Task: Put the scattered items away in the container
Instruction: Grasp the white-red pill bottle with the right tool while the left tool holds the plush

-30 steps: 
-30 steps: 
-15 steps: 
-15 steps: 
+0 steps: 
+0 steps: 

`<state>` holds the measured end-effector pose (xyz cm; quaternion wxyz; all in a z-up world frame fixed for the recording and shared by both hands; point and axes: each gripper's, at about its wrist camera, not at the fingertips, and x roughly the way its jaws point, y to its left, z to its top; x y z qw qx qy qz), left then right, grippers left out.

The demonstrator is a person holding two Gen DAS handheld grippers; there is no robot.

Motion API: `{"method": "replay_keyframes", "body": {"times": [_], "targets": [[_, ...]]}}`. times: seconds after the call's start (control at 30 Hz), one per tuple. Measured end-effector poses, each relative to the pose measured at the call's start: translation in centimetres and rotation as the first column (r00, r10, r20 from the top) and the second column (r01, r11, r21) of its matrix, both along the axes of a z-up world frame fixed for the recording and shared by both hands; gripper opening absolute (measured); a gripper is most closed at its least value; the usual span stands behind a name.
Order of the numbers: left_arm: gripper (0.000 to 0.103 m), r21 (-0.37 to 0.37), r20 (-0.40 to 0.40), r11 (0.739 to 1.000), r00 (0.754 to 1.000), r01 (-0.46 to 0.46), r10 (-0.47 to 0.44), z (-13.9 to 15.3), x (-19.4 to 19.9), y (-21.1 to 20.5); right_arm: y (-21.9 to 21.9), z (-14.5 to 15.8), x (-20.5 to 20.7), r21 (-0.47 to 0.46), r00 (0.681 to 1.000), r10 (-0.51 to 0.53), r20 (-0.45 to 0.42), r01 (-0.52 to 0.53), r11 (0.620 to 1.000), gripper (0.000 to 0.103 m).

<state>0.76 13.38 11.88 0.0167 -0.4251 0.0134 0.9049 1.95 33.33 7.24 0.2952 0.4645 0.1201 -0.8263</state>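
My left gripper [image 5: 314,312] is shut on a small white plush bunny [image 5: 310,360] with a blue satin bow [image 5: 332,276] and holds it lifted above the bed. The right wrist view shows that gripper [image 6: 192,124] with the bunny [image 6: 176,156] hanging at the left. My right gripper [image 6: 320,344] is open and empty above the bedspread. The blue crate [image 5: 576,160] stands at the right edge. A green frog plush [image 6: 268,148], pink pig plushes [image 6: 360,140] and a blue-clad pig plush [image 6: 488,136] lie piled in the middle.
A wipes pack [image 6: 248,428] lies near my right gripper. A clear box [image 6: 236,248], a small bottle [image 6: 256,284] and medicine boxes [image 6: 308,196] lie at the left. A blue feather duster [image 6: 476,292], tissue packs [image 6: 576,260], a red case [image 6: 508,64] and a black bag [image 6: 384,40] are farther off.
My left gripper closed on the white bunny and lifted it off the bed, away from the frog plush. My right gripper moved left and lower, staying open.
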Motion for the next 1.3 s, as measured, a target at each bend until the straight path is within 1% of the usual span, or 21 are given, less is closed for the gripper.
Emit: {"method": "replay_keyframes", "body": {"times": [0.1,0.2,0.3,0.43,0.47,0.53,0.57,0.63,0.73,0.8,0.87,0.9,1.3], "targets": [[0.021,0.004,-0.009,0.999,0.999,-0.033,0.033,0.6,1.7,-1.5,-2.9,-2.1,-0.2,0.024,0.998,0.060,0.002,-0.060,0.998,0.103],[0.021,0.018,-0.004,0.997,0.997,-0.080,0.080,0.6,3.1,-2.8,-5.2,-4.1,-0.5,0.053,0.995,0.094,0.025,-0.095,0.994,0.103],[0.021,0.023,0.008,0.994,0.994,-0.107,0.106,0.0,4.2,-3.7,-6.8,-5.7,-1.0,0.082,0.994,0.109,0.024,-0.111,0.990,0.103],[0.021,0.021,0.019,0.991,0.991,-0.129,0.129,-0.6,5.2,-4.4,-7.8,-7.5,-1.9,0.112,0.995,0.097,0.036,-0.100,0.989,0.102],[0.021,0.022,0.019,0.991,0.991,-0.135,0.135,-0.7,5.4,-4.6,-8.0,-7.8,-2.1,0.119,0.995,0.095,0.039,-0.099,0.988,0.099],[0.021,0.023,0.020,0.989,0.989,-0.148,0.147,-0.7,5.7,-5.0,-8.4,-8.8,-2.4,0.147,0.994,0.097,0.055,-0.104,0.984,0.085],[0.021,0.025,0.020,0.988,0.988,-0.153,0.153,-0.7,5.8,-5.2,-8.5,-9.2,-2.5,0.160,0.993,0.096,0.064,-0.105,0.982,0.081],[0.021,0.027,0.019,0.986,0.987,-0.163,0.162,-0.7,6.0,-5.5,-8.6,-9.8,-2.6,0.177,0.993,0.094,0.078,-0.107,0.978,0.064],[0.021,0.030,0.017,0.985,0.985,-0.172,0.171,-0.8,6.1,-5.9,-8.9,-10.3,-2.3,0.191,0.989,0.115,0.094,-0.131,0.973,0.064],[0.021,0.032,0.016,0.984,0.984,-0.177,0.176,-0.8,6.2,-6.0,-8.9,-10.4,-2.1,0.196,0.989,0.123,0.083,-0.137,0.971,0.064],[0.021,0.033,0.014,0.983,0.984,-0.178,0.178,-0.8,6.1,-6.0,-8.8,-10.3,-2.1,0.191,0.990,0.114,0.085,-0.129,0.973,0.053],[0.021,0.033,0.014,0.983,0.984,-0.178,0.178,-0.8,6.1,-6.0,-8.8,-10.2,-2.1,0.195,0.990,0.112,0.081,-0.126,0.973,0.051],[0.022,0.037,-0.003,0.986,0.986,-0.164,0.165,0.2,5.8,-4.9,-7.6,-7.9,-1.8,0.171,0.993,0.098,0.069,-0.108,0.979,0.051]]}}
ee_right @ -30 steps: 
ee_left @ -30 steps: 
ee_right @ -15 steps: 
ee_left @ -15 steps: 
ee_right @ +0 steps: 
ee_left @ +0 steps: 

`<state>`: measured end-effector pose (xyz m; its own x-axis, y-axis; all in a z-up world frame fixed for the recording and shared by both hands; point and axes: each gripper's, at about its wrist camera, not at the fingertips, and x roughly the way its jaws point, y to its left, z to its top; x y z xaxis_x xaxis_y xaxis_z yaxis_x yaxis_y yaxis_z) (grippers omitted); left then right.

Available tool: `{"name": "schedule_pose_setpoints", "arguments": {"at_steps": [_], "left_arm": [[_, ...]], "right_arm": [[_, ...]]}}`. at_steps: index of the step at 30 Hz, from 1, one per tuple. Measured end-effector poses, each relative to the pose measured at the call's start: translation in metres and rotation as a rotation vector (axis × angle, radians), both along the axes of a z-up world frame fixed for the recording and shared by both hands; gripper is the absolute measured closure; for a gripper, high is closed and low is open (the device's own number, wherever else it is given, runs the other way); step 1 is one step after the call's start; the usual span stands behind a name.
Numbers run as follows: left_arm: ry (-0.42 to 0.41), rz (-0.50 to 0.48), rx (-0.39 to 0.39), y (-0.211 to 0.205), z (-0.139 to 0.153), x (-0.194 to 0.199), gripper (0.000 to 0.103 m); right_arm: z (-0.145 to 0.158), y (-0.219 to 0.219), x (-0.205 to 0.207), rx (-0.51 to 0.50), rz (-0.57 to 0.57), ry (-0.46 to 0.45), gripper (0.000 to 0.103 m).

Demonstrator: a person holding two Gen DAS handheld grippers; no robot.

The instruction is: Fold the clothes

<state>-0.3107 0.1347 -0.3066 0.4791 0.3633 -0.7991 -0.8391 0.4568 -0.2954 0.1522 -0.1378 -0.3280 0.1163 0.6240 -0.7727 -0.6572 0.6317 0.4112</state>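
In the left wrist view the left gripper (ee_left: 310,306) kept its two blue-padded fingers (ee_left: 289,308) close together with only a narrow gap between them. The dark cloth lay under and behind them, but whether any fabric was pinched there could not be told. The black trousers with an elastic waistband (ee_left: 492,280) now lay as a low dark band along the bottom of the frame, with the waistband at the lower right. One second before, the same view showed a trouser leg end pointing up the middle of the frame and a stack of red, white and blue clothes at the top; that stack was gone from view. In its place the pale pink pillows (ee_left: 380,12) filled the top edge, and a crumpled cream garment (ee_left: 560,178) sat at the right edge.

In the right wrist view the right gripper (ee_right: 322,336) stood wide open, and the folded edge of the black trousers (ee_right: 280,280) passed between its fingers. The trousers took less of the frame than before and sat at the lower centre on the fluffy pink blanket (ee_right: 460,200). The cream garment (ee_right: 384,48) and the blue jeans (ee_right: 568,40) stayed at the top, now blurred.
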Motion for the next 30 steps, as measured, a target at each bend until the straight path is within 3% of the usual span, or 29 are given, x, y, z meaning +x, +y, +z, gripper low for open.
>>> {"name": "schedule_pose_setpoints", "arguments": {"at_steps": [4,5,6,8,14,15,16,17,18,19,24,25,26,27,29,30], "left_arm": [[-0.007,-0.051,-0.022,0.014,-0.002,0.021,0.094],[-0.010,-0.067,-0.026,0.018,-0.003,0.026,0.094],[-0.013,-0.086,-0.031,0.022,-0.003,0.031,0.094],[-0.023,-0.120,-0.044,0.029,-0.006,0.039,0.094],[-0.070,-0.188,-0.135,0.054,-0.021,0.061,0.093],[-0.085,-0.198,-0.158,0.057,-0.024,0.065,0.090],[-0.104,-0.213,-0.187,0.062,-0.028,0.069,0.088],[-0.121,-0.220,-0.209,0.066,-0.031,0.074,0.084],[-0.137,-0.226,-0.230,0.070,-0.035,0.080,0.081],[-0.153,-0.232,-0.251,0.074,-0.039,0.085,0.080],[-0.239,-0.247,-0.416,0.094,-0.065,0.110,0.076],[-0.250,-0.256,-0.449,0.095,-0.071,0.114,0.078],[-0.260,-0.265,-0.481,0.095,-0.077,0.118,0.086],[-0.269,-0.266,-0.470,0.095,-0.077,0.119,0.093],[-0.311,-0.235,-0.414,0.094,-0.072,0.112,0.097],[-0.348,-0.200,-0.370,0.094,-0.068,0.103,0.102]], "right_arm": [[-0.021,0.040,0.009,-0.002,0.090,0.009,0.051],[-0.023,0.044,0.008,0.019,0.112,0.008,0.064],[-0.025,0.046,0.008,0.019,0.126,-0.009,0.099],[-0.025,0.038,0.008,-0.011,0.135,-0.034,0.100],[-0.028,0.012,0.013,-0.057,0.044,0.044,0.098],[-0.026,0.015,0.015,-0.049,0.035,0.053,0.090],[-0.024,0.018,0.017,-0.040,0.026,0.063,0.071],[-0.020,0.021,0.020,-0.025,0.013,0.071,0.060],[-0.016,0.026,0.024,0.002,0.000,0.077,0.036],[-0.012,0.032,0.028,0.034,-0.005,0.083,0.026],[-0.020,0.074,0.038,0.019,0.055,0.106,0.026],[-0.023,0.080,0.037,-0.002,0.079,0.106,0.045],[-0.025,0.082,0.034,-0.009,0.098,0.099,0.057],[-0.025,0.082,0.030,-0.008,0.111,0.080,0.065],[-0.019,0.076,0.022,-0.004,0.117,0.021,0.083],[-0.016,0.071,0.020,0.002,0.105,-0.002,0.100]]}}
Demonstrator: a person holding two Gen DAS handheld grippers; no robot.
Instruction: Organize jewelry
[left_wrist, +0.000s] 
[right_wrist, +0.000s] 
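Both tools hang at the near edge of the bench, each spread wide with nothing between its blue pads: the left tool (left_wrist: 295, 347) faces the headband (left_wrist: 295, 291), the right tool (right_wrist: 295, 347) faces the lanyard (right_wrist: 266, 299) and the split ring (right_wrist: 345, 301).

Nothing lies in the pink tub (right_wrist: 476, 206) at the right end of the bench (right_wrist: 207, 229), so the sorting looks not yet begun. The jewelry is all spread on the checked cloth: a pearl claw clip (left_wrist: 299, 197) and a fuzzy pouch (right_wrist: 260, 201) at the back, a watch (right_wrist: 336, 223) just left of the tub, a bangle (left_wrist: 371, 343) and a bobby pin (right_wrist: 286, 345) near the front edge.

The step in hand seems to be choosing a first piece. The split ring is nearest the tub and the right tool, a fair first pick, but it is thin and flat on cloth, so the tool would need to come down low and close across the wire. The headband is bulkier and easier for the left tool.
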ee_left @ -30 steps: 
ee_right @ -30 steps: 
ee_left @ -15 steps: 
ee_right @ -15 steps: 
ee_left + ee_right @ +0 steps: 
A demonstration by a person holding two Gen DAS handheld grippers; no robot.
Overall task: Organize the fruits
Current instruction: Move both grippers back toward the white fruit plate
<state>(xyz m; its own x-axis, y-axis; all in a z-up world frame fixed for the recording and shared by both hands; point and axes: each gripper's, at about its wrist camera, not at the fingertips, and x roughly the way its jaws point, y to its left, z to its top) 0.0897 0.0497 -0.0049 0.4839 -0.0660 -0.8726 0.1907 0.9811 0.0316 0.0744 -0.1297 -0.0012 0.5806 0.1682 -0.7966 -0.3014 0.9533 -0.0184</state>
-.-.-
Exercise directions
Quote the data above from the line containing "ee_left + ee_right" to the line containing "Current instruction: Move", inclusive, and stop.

Result of this exercise
ee_left + ee_right @ +0 steps: 
A demonstration by a person holding two Gen DAS handheld grippers; no robot.
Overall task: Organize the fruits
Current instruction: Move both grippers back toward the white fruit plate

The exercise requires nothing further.